ParSAC is a sensitivity analysis and calibration tool for GOTM and fabm0d . ParSAC is written in Python.

Citable version (latest):

Introduction

ParSAC – Parallel Sensitivity Analysis and Calibration.

The calibration of complex coupled physical/bio-geochemical numerical models is a very time-consuming task typical requiring a large number of - run model -> compare with observations -> adjust paramters - cycles. The final chosen set of model parameters is the - partly - subjective judgement by the person performing the calibration and do not in anyway assure that even a small part of the global parameter space has been covered. This is mainly due to the curse of dimensionality stating that the number of realisations becomes so large that it is impossible due to resource limitations on todays computers. As an example - with only 3 model parameters and 10 subdivisions in each paramter space 1000 simulations are needed if a brute force method is applied. For models counting 10’s to 100’s a systematic search of the optimal set of parameters in the full space is impossible.

The problem sketched above is by no means unique to the field of numerical models of natural waters and a lot of research has been done during the last decades. As it is not possible to guarantee the optimal solution statistical methods have been developed. Many of these methods are based on Monte Carlo methods - i.e. a statistical method where the optimal solution is based on a choice between a number of tries. The optimal choice is based on the evaluation of an objective function calculating the performance in some way but directly comparable between model evaluations. A very important step in the Monte Carlo method is the selection of the parameter sets to be used for the model runs.

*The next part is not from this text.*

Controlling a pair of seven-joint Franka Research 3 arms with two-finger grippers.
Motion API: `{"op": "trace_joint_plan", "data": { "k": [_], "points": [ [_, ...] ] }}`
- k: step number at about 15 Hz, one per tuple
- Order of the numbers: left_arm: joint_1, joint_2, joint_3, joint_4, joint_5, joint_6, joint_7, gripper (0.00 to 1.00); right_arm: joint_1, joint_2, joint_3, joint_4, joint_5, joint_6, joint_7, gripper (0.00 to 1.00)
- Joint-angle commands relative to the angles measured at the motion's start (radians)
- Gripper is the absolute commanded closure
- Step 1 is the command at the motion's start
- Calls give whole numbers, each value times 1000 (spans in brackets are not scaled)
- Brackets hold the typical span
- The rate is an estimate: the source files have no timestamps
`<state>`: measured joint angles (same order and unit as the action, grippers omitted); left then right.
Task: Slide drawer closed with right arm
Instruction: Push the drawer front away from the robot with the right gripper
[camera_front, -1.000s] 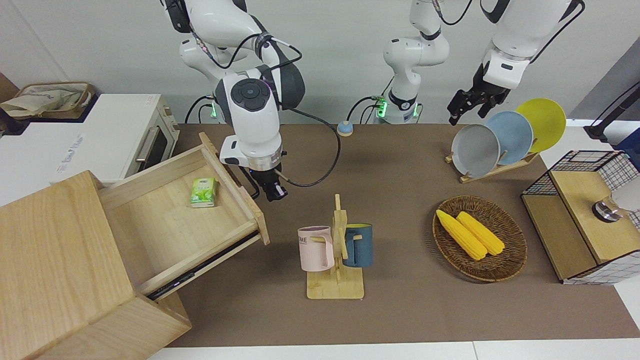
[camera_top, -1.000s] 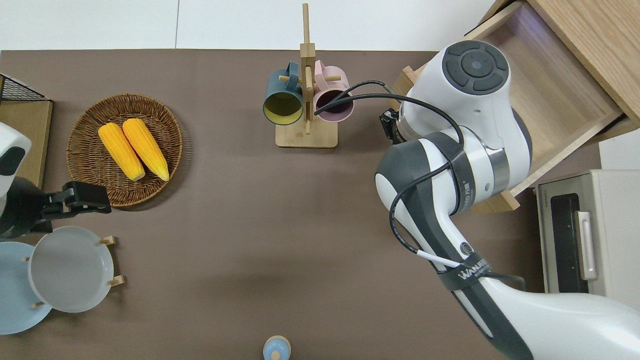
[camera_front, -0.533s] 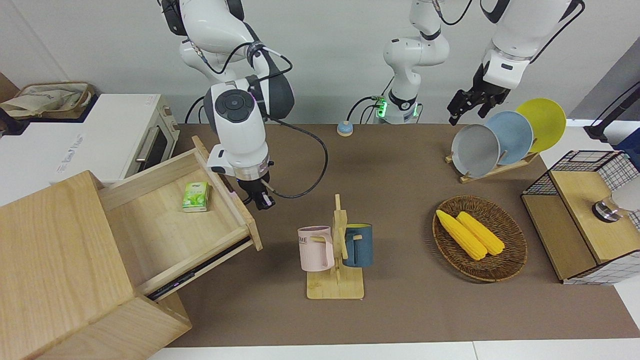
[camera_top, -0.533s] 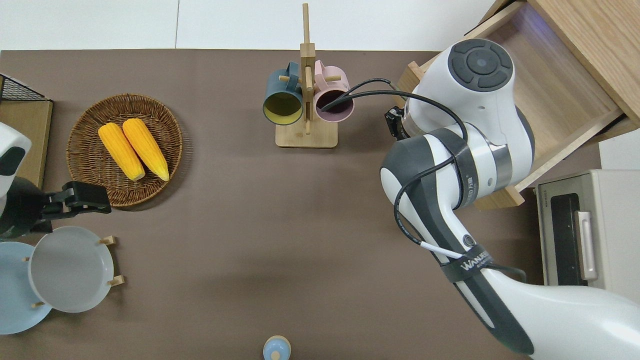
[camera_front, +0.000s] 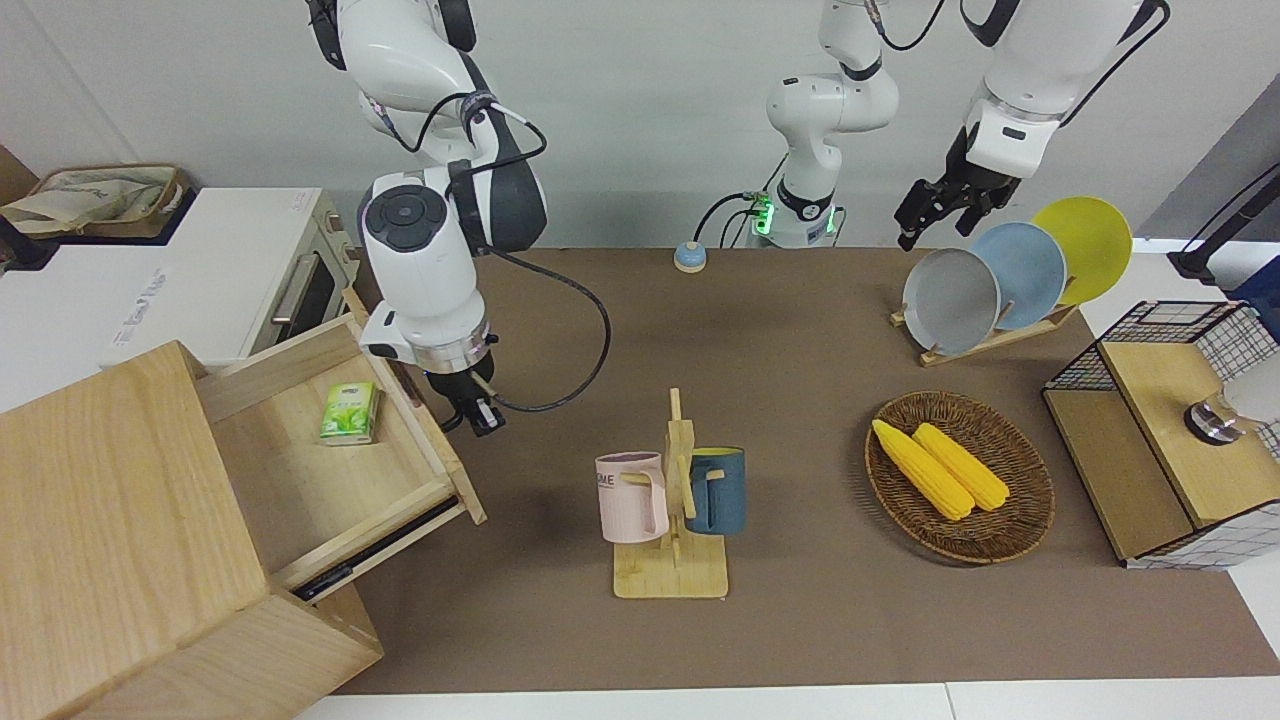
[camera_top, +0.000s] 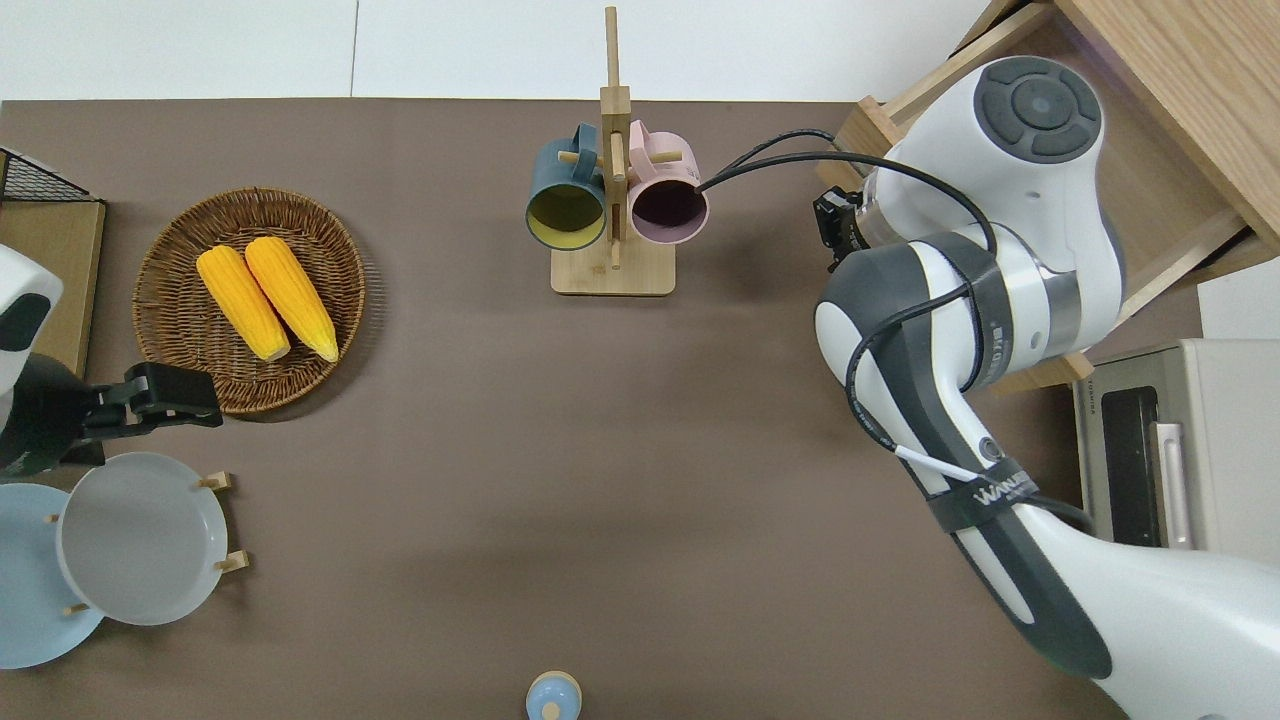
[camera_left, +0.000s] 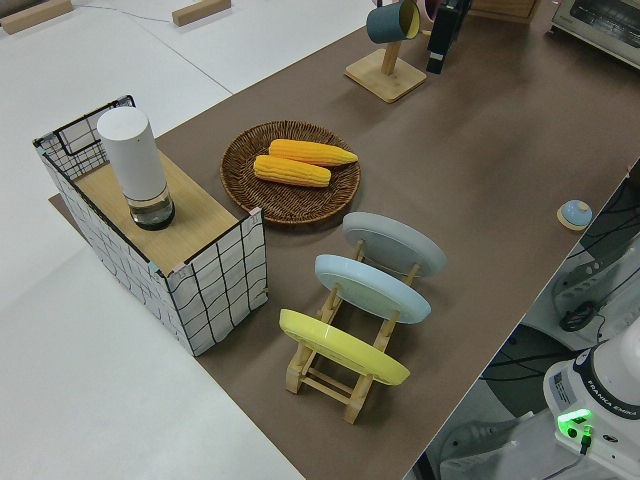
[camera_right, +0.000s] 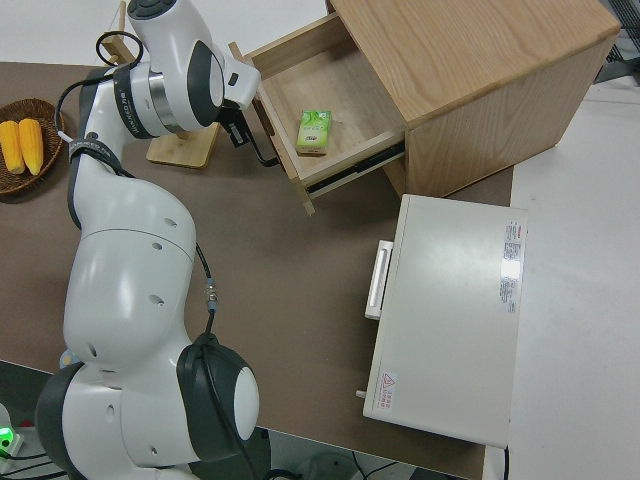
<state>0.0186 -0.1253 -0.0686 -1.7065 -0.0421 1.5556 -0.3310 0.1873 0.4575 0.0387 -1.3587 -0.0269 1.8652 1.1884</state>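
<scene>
While one drawer open, two corncobs, two mugs

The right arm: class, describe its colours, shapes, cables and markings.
The right arm has glossy white rounded shells, a dark grey sleeve at one joint and a silver ring at the wrist. A round dark grey cap tops the wrist housing. A black cable loops outside it, strapped on by a black band with white lettering. Its pincer is black.

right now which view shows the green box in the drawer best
The right side view: the green box lies unobstructed on the floor of the open drawer. The front view also shows it, more obliquely. In the overhead view the right arm covers it; the left side view misses it.
</scene>
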Motion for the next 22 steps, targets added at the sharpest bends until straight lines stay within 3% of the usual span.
{"op": "trace_joint_plan", "data": {
  "k": [1,8,14,22],
  "points": [
    [0,-8,4,4,-1,-15,7,7,-61,3,12,18,-16,19,-46,1000],
    [0,-8,4,4,-1,-15,7,7,-137,7,13,50,-7,19,-87,1000],
    [0,-8,4,4,-1,-15,7,7,-247,49,87,99,-4,3,-127,1000],
    [0,-8,4,4,-1,-17,9,7,-313,76,112,127,-4,-17,-197,1000]
  ]
}}
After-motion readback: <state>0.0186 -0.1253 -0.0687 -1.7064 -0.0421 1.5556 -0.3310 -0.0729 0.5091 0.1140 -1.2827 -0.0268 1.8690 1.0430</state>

ParSAC is a tool written in Python to perform sensitivity and automatic optimization (in the Maximum Likelihood sense) of a selected set of model paramters in a GOTM simulation. The present version of ParSAC has two different methods included for finding the maximum likelyhood - Nelder-Mead (simplex) from 1965 and Differential Evolution from 1997. In addition to the actual optimisation ParSAC also provides a set of support tools for evaluating the optimization. ParSAC stores all tested parameter sets in a data-base together with the maximum-likely hood value for each of the sets. This allows for further analysis - see below for examples.

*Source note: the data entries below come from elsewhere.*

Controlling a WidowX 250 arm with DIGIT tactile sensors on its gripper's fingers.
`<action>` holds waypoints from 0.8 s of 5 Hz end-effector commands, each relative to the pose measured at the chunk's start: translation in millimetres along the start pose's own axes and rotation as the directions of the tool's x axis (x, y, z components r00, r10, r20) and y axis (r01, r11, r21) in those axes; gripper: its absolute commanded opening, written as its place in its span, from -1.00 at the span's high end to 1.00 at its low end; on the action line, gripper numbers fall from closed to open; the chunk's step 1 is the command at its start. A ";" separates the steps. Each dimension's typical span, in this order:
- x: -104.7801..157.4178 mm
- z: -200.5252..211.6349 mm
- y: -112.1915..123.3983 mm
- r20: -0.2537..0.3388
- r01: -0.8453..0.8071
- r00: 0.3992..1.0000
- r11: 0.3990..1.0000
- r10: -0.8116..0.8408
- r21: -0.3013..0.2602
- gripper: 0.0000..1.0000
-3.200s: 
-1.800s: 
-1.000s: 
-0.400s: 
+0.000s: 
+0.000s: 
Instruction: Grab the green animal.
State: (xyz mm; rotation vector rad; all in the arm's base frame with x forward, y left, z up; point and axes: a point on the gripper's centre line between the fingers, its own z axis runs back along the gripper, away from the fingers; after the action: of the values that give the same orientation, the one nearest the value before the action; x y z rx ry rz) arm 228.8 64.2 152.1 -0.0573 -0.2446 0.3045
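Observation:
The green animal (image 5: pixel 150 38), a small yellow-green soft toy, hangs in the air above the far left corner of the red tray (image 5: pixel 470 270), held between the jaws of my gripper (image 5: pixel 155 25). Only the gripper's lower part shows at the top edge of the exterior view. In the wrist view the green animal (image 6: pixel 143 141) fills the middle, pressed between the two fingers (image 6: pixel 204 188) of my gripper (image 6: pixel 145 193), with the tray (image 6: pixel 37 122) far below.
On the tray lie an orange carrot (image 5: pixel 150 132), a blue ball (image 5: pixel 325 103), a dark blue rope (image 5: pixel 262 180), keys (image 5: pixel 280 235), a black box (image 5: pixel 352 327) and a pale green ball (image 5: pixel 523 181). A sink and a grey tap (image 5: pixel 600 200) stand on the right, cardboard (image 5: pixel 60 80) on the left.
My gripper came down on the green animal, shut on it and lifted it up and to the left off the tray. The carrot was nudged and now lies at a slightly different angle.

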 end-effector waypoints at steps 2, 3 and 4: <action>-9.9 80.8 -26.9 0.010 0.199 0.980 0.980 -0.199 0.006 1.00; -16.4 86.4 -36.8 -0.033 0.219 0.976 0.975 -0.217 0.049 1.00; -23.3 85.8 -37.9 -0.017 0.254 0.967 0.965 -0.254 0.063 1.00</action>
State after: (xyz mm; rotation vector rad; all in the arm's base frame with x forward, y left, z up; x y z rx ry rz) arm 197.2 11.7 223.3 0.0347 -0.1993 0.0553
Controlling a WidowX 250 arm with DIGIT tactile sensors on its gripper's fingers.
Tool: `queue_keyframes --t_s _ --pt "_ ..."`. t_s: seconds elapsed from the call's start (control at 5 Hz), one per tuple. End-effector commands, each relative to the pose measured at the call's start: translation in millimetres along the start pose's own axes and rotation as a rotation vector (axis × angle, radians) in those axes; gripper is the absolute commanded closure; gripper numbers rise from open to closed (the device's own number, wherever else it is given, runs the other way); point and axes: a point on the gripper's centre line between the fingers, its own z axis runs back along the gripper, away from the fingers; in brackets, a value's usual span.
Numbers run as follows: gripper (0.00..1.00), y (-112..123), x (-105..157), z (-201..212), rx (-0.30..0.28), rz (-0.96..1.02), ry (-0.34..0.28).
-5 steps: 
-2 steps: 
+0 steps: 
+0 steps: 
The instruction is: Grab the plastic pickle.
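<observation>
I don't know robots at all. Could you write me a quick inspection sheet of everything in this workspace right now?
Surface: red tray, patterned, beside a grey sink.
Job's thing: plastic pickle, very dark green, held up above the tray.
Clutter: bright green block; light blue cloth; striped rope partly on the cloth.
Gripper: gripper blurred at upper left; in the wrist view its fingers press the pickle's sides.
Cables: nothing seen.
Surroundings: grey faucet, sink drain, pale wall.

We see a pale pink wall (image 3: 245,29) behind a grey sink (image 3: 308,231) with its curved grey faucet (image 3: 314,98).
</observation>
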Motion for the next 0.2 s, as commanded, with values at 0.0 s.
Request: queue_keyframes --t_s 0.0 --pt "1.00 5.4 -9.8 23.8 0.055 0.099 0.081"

The limitations of ParSAC - and any optimization software - must be considered. ParSAC will in an objective way make an estimate on the optimal value for a set of paramters the user has specified. This is done by evaluating a function comparing model results with observations. ParSAC can not account for short-comings in the model itself - i.e. does GOTM - actually describe the processes the observations are a result of. Furthermore, ParSAC can not judge the quality of the observations provided but will use them as is. And lastly - the set of parameters to optimize for provided by the user - are they the right ones.

ParSAC is a statistical method and does not gurantee the correct solution. ParSAC comes with an estimate of the correct solution. To gain faith in the reults it is a very good idea to run a number of optimizations to see if similar results are optained between them. This behaviour is facilitated with the –repeat option shown later.

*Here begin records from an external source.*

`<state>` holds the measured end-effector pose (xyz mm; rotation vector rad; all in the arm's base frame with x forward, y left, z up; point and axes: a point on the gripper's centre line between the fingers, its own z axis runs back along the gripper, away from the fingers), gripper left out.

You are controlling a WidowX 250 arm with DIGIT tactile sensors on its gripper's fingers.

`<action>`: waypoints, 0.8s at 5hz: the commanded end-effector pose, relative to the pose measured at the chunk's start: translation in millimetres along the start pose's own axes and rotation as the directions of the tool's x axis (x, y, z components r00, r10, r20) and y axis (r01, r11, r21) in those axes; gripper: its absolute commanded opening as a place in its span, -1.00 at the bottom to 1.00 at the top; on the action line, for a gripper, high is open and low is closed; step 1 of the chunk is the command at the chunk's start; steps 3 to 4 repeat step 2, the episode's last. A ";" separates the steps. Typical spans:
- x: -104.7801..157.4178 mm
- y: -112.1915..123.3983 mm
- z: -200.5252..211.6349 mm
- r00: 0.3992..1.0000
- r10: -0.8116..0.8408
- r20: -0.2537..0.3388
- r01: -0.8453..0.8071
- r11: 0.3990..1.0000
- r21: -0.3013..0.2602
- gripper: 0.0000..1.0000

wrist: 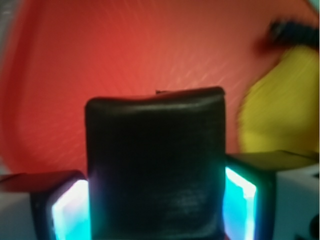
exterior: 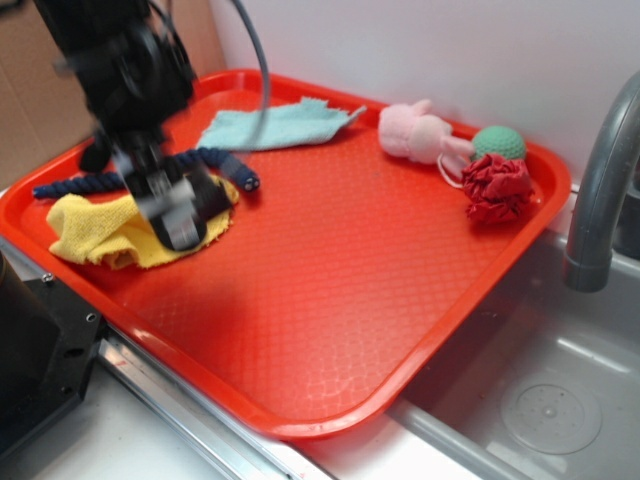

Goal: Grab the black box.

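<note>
A: Two views, and both put the black box (wrist: 155, 165) between your fingers (wrist: 240, 197). In the wrist view it fills the lower middle of the frame, a glowing pad pressed against each of its sides, so the gripper (exterior: 182, 205) is closed on it to about the box's own width.

B: Which way does the box lie?

A: Its long axis seems to run straight out from the wrist camera, toward the top of that frame; you hold it across the short width. The far end with its rounded corners sticks out past the pads.

B: Is it off the tray?

A: You cannot tell for sure. In the exterior view the gripper is blurred, at the left of the frame, over the right edge of the yellow cloth (exterior: 95, 232). The wrist view shows bare red tray (exterior: 340, 290) beyond the box, which suggests it is raised, but that is a judgement.

B: Room to move?

A: Plenty toward the lower right of the exterior frame: open tray floor. Just behind the gripper lies the dark blue rope (exterior: 215, 160), and the tray's left rim is near. The faucet (exterior: 605, 180) stands well apart at the right.
</note>
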<state>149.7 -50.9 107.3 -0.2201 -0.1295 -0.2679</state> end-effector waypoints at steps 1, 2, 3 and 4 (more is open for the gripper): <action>46.4 11.0 90.6 1.000 0.012 -0.010 -0.011 0.992 0.126 -1.00; 48.2 20.5 99.2 0.996 0.081 -0.025 -0.078 0.990 0.114 -1.00; 48.2 20.5 99.2 0.996 0.081 -0.025 -0.078 0.990 0.114 -1.00; 48.2 20.5 99.2 0.996 0.081 -0.025 -0.078 0.990 0.114 -1.00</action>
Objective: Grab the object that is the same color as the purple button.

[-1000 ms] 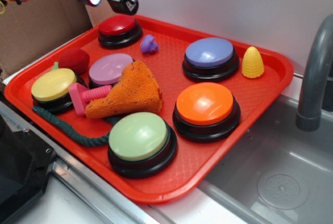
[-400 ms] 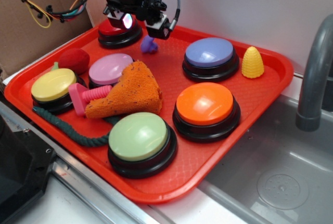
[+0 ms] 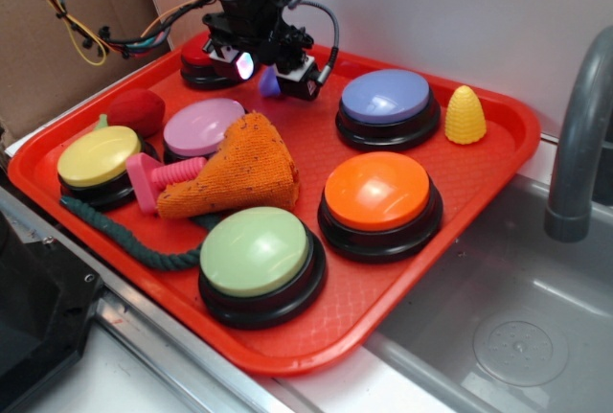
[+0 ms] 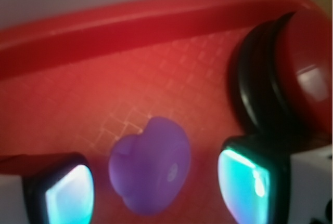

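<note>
The gripper [image 4: 156,185] is hanging low over the back of the red tray [image 3: 421,279], its jaws standing spread with the small purple toy piece [image 4: 150,166] sitting between the two glowing fingertips [image 4: 244,185], touching neither. The piece is resting on the tray floor, with the red button [image 4: 291,73] at its 2 o'clock in the wrist view. In the exterior view the purple button [image 3: 387,99] is sitting at about 3 o'clock from the gripper, well apart.

The purple toy piece [image 4: 150,166] lies on the red tray [image 4: 104,31] between the spread claw [image 4: 156,190] pads [image 4: 67,195], beside a red button [image 4: 291,78]
</note>
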Controlling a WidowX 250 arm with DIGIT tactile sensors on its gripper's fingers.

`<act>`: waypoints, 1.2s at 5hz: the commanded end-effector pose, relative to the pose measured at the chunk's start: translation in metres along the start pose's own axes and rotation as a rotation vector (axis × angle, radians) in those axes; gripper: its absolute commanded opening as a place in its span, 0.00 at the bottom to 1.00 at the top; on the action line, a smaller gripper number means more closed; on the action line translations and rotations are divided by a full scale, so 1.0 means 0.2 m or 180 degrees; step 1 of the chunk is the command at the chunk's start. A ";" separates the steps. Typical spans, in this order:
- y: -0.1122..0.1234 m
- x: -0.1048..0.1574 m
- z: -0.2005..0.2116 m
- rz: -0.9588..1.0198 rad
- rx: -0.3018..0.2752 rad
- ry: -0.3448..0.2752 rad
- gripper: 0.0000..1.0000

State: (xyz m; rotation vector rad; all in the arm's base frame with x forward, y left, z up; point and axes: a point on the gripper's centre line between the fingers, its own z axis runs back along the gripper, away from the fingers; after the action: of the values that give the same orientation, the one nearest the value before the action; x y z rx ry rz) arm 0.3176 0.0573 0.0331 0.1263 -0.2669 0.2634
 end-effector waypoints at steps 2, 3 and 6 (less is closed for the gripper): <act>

ParSAC can be run in serial and parallel mode. If the Python package parallel pythoni - pp is installed the auto-calibration task is automatically spread across available local cores. Additional configuration is possible to run on distributed memory machines as well - see the ParallelPython documentation for configuration. This makes sense only for methods supporting it.

ParSAC combines: 1) a working model (GOTM) setup with 2) a single XML formatted configuration file and 3) a set of observations to compute an optimal estimate of the included model parameters.

ParSAC operation

ParSAC is developed as a command line utility with extensive command line help support. This means that for now to get a good workflow the user must be confident working in a terminal window - independent of platform - being on Windows, Mac or Linux. Typical use will have 2 to 3 terminals open to allow for easy use of different sub-modules.

Installation

ParSAC is available from PyPI and can be installed by simply executing the command:

pip install parsac <--user>

Succes of installation can be tested by:

kb@orca ~ $ parsac -v
0.5.4
kb@orca ~ $

ParSAC usage

ParSAC is a python wrapper around a number of individual python modules. It only provides common configuration between the modules and set up infrastructure. Each of the individual modules handles their own usage and help. The very modular way ParSAC is implemented makes it easy to add new functionally to the main program.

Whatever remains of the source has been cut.